Awal mula penemuan kasus pembunuhan ini terjadi saat sekitar pukul 14.20 WIB, ayah korban bernama Maman Suherman menerima panggilan dari anak keduanya yang bernama D.

Ia terdengar kacau dan memohon bantuan. Setelah mendengar kabar tersebut, MS yang sedang berada di tempat kerjanya segera pulang ke rumah.

Sampai di rumah dan membuka pintu, Haji Maman yang biasa dipanggil begitu, menemukan anaknya dalam posisi terlentang dengan luka parah dan darah mengalir deras.

“Pada saat kejadian hanya ada dua orang di rumah tersebut, yaitu korban adik dan kakaknya,” kata Kapolres Cilegon, AKBP Marua Raja Silitonga.

Saat itu, ibu dan ayahnya sedang berada di luar rumah karena keduanya bekerja.

3. Pecat Pegawai

Kepala Kepolisian Resor Cilegon AKBP Martua Raja Silitonga menyatakan bahwa hingga saat ini belum berhasil menemukan pelaku.

“Masih proses penyelidikan,” katanya.

Martua menyatakan pihaknya juga meneliti keterlibatan orang-orang terdekat.

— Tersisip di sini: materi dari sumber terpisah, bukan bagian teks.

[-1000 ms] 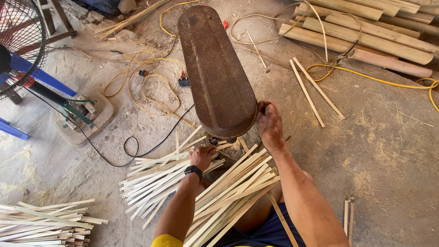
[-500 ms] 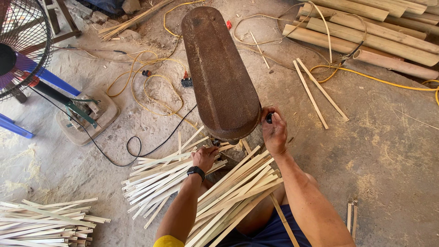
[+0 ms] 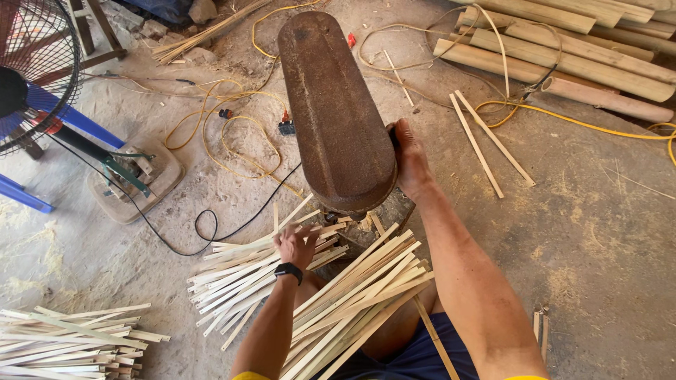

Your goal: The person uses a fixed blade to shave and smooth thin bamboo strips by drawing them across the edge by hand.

Karena Maman Suherman baru saja mengangkat empat karyawannya.

“Masih dalam proses penyelidikan (orang terdekat),” ujar Martua dilansir dari TribunnewsBogor.

Analis Susno Duadji

Sementara itu, mantan Kepala Badan Reserse dan Kriminal Polri, Komjen Pol (Purn) Susno Duadji, menyatakan bahwa kamera pengawas bukanlah satu-satunya alat yang dapat digunakan oleh polisi dalam menyelidiki kasus pembunuhan tersebut.

Apa saja yang dapat diketahui dari kasus ini? Bukti ilmiah yang kita selidiki terlebih dahulu, karena bukti ilmiah sangat penting, mengingat bukti ilmiah tidak pernah berbohong. Kita perlu mencari sidik jari,” katanya, Minggu (21/12/2025), dilansir dari YouTube Kompas TV.

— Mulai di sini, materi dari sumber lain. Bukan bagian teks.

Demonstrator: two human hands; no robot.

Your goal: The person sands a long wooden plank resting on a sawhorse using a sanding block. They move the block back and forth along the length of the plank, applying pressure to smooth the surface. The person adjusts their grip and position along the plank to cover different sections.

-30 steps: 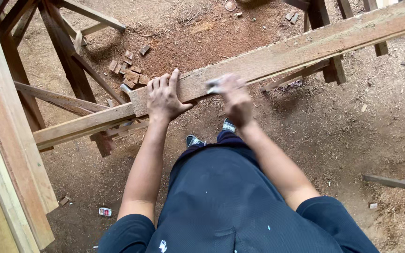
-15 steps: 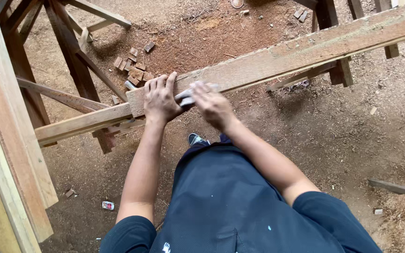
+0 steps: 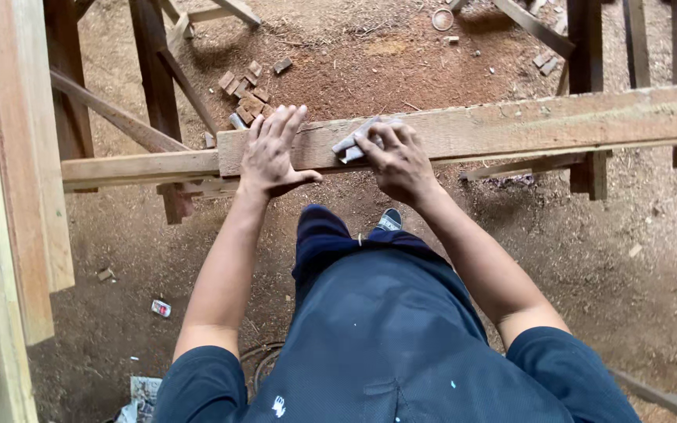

Jejak jari di pintu, jejak jari di meja, jejak jari di alat yang digunakan, jika memang masih ditemukan misalnya ada pisau, ada sarung tangan atau benda tajam atau benda tumpul yang digunakan dalam melakukan tindak pidana tersebut.

“Jika tidak demikian, juga bisa ditemukan di tempat lain selain pintu, seperti meja atau area sekitar lokasi tersebut yang merupakan barang bukti dari korban, sidik jari,” tambahnya dilansir dari Tribunnews.com.

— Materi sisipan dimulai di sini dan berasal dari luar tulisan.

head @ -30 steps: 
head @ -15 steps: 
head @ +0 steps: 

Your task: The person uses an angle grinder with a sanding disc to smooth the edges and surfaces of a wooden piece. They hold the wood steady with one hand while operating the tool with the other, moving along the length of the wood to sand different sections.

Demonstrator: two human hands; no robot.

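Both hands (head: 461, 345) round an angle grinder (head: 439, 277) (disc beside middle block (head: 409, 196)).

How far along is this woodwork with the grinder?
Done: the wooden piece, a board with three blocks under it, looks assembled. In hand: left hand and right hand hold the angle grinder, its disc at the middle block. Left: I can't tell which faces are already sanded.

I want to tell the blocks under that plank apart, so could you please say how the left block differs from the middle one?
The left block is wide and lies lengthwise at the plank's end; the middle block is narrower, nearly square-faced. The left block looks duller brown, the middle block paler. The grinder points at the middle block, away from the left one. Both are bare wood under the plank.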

Selanjutnya, Susno menyatakan, pihak kepolisian juga berhak memeriksa alat komunikasi, seperti ponsel atau HP para saksi maupun korban.

“Bukti berupa komunikasi digital di ponsel, baik di ponsel orang tua, ponsel kakak, ponsel anak itu sendiri, jika ada ponsel, di ponsel pembantu dan di ponsel siapa pun yang menjadi saksi, yang dianggap mampu mengungkap perkara ini,” katanya.

“Di ponsel tersebut akan terlihat ada percakapan melalui WhatsApp, apakah ada percakapan melalui SMS, telepon, dan lainnya. Hal ini akan memberikan petunjuk,” tambah Susno.

Jika sidik jari dan pencarian melalui alat komunikasi sebelumnya tidak memberikan petunjuk, Susno menyatakan bahwa polisi masih dapat melakukan penyelidikan dengan menggunakan tes DNA untuk mengenali pelaku kejahatan.

Satu bukti lain yang tidak dapat disangkal adalah DNA, karena DNA ini mampu mengungkap siapa saja yang pernah berada di sekitar lokasi dan siapa saja yang meninggalkan jejak, bahkan jika jejak tersebut sangat kecil. Ini merupakan alat bukti ilmiah yang tidak bisa dipertentangkan,” katanya.

Selain tiga metode tersebut, Susno menambahkan, yaitu melalui keterangan para saksi dan ahli.

Bukti lain yang diatur dalam hukum acara pidana adalah keterangan saksi dan keterangan ahli. Dari manakah keterangan ahli diperoleh? Keterangan ahli berasal dari pemeriksaan otopsi. Baik otopsi luar maupun otopsi dalam,” jelasnya.